Что было потом, трудно даже рассказать. Никакое перо не опишет того ужаса, который совершился в каких-нибудь две недели. Сто лет рос этот дремучий ельник, и его не стало в несколько дней. Люди рубили громадные деревья и не замечали, как из свежих ран сочились слёзы: они принимали их за обыкновенную смолу. Нет, деревья плакали безмолвными слезами, как люди, когда их придавит слишком большое горе. А с каким стоном падали подрубленные деревья, как жалобно они трещали!.. Некоторые даже сопротивлялись, не желая поддаваться ничтожному человеку: они хватались ветвями за соседние деревья во время своего падения. Но всё было напрасно: и слёзы, и стоны, и сопротивление. Тысячи деревьев лежали мёртвыми, как на поле сражения, а топор всё продолжал своё дело. Деревья-трупы очищались от хвои, затем оголённые стволы разрубались на равные части и складывались правильными рядами в поленницы дров. Да, самые обыкновенные поленницы, которые мы можем видеть везде, но не всегда думаем, сколько живых деревьев изрублено в такую поленницу и сколько нужно было долгих-долгих лет, чтобы такие деревья выросли.

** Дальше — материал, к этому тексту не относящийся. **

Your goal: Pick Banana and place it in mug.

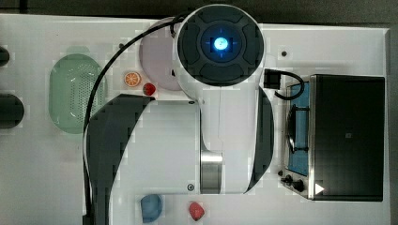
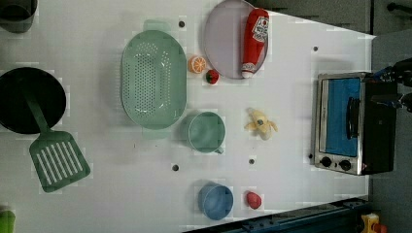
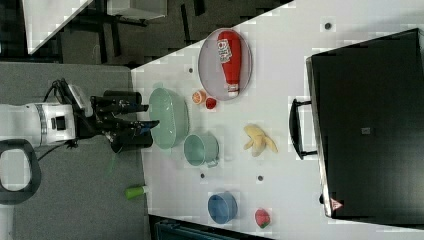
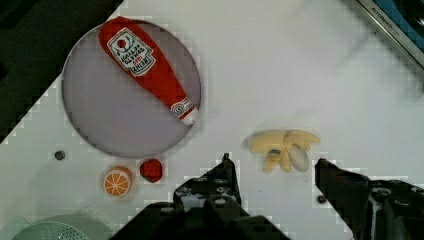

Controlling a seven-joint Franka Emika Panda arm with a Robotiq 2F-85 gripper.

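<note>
Wrist view: pale yellow peeled banana (image 4: pixel 284 148) lies flat; jaws apart, empty.

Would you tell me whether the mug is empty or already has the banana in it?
Empty. The left view looks into the mug and shows bare green inside; the banana lies apart on the table.

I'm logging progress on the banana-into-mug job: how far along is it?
Nothing looks done yet: the banana lies on the white table, apart from the mug, which looks empty. In hand: the tool is open with nothing between its fingers, and in the wrist view the banana sits just ahead of them. Left: grasp the banana, lift it, carry it to the mug and release it inside.
</note>
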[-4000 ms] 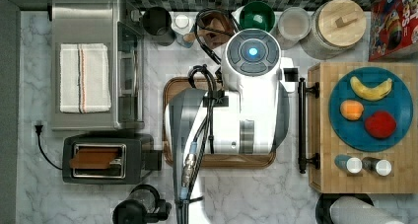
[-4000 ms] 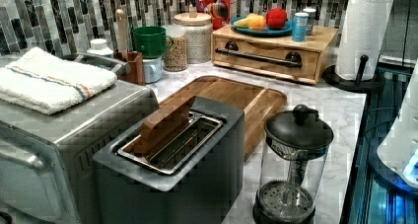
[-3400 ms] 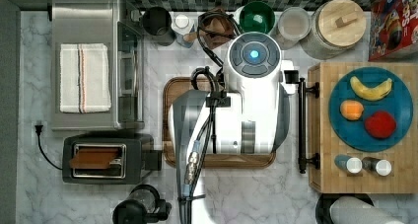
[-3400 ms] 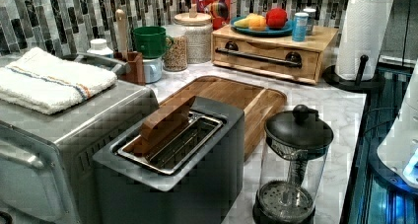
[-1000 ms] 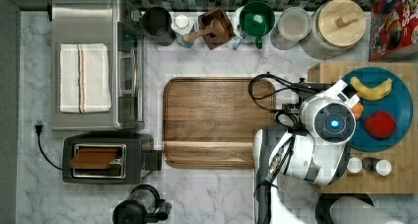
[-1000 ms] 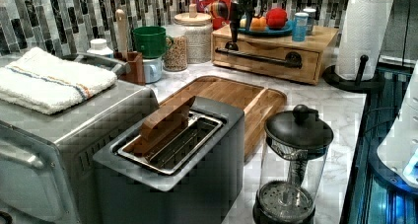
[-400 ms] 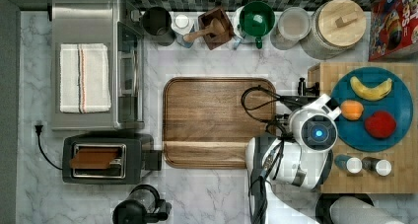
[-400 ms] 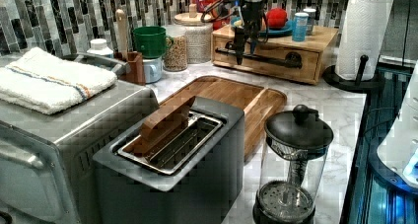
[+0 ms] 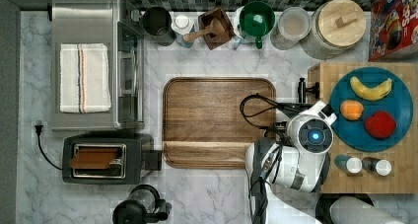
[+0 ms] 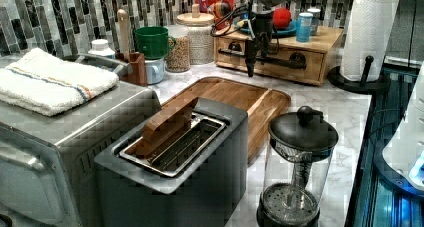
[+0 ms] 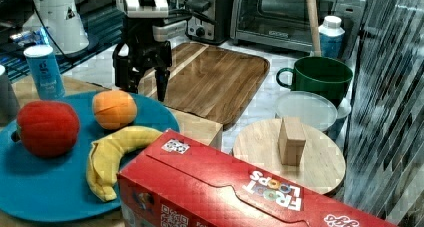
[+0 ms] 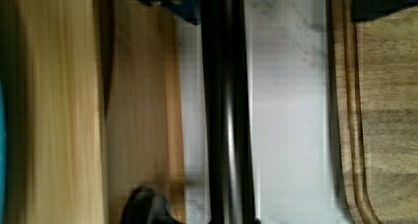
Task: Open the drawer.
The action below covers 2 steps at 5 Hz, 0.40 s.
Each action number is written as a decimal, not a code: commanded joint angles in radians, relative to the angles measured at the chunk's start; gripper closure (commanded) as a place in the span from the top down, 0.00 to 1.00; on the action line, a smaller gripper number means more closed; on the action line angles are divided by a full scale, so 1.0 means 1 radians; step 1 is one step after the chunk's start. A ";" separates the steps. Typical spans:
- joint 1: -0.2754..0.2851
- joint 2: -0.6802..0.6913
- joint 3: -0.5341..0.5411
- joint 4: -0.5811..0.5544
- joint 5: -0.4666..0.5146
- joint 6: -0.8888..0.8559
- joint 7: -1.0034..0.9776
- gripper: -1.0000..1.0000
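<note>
The drawer [image 10: 280, 67] is a light-wood front in the bamboo cabinet [image 9: 325, 184], and it sits flush with the cabinet. Its long black bar handle [image 10: 280, 61] runs across the front. My gripper [image 10: 249, 67] hangs pointing down in front of the drawer, near the left view's left end of the bar. In the wrist view the handle [image 12: 224, 105] passes between my two fingers [image 12: 162, 2], which stand apart, one on each side. The right view shows the gripper [image 11: 142, 84] open above the counter beside the cabinet. My wrist [image 9: 313, 135] hides the handle's middle in the top view.
A darker brown tray [image 9: 219, 121] lies on the marble just beside the drawer front. A blue plate [image 9: 394, 81] of fruit and small jars sit on the cabinet. Jars and a green mug [image 9: 257, 18] line the back wall. A paper towel roll [image 10: 370, 32] stands by the cabinet.
The arm has swung from over the brown tray to the cabinet's front. The gripper has come down so that the bar handle now lies between its fingers.
</note>
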 commanded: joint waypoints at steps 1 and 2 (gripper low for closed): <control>0.047 0.032 0.075 0.090 0.055 -0.042 -0.008 1.00; 0.084 0.031 0.098 0.073 0.052 -0.028 0.044 1.00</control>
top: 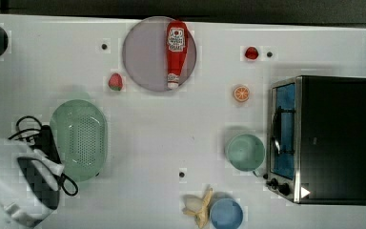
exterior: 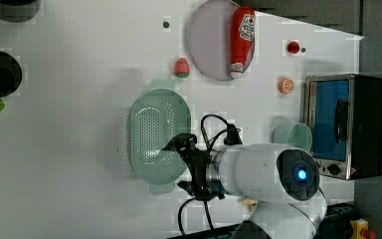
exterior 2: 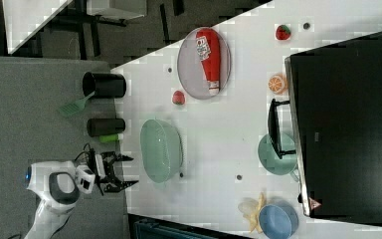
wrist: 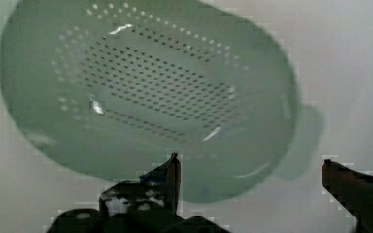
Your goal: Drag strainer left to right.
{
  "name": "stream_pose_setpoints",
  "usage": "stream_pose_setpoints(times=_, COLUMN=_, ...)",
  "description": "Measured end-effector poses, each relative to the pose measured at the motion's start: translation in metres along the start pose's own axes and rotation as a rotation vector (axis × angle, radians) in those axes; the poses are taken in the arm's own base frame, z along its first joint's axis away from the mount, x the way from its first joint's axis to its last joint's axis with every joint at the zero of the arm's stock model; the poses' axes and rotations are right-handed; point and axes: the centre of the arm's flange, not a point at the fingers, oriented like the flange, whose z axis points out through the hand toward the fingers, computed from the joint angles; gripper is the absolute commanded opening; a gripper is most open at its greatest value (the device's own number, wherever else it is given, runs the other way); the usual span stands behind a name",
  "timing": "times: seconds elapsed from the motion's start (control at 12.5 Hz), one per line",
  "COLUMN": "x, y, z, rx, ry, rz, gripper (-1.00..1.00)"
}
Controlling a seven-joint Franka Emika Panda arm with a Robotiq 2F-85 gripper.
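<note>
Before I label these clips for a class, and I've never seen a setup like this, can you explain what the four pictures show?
They show one moment from four cameras. Three look at a white table from different sides; the fourth rides on the robot arm's wrist. The white machine is that arm, and its black claw stands open, holding nothing. In the wrist view its fingers frame the pale green strainer, which has a perforated bottom. In the right view the claw is beside the strainer and apart from it. Also on the table: a ketchup bottle lying on a grey plate, a toaster oven, a green cup, a blue bowl and toy fruit.
</note>
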Motion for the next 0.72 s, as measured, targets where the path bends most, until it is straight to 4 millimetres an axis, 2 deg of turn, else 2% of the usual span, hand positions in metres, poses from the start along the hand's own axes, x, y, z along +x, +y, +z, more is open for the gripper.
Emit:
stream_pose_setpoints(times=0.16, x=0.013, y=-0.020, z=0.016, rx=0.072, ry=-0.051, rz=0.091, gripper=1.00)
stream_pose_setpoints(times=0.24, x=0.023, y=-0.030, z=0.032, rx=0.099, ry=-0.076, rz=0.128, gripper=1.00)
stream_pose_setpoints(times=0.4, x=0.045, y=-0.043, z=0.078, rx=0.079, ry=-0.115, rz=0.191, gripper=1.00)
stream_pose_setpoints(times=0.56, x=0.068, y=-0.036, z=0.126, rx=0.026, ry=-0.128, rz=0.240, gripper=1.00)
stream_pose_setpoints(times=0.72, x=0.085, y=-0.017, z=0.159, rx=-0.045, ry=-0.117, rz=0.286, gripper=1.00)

Уцелела одна старая ель с дуплом, в котором жила старая Белка с своей семьёй. Под этой елью рабочие устроили себе балаган и спали в нём. Целые дни перед балаганом горел громадный костёр, лизавший широким огненным языком нижние ветки развесистого дерева. Зелёная хвоя делалась красной, тлела, а потом оставались одни обгоревшие сучья, топорщившиеся как пальцы. Старая Белка была возмущена до глубины души этим варварством и громко говорила:
– Для чего всё это сделано?.. Кому мешал красавец лес? Противные люди! Нарочно придумали железные топоры, чтобы рубить ими деревья… Кому это нужно, чтобы вместо живого, зелёного леса стояли какие-то безобразные поленницы? Не правда ли, старушка Ель?
– Я ничего не знаю и ничего не понимаю, – грустно ответила Ель, вздрагивая от ужаса. – Моё горе настолько велико, что я не могу даже подумать о случившемся… Лучше было погибнуть и мне вместе с другими, чтобы не видеть всего, что происходило у меня на глазах. Ведь все эти срубленные деревья – мои дети. Я радовалась, когда они были молодыми деревцами, радовалась, глядя, как они весело росли, крепли и поднимались к самому небу. Нет, это ужасно… Я не могу ни говорить, ни думать!.. Конечно, каждое дерево когда-нибудь должно погибнуть от собственной старости; но это совсем не то, когда видишь срубленными тысячи деревьев в расцвете сил, молодости и красоты.
Люди, срубившие деревья, почти совсем не говорили о них, точно всё так было, как должно быть. Они заботились теперь о том, как бы поскорее вывезти заготовленные дрова и уехать самим. Может быть, их мучила совесть, а может быть, им надоело жить в лесу, – вернее, конечно, последнее.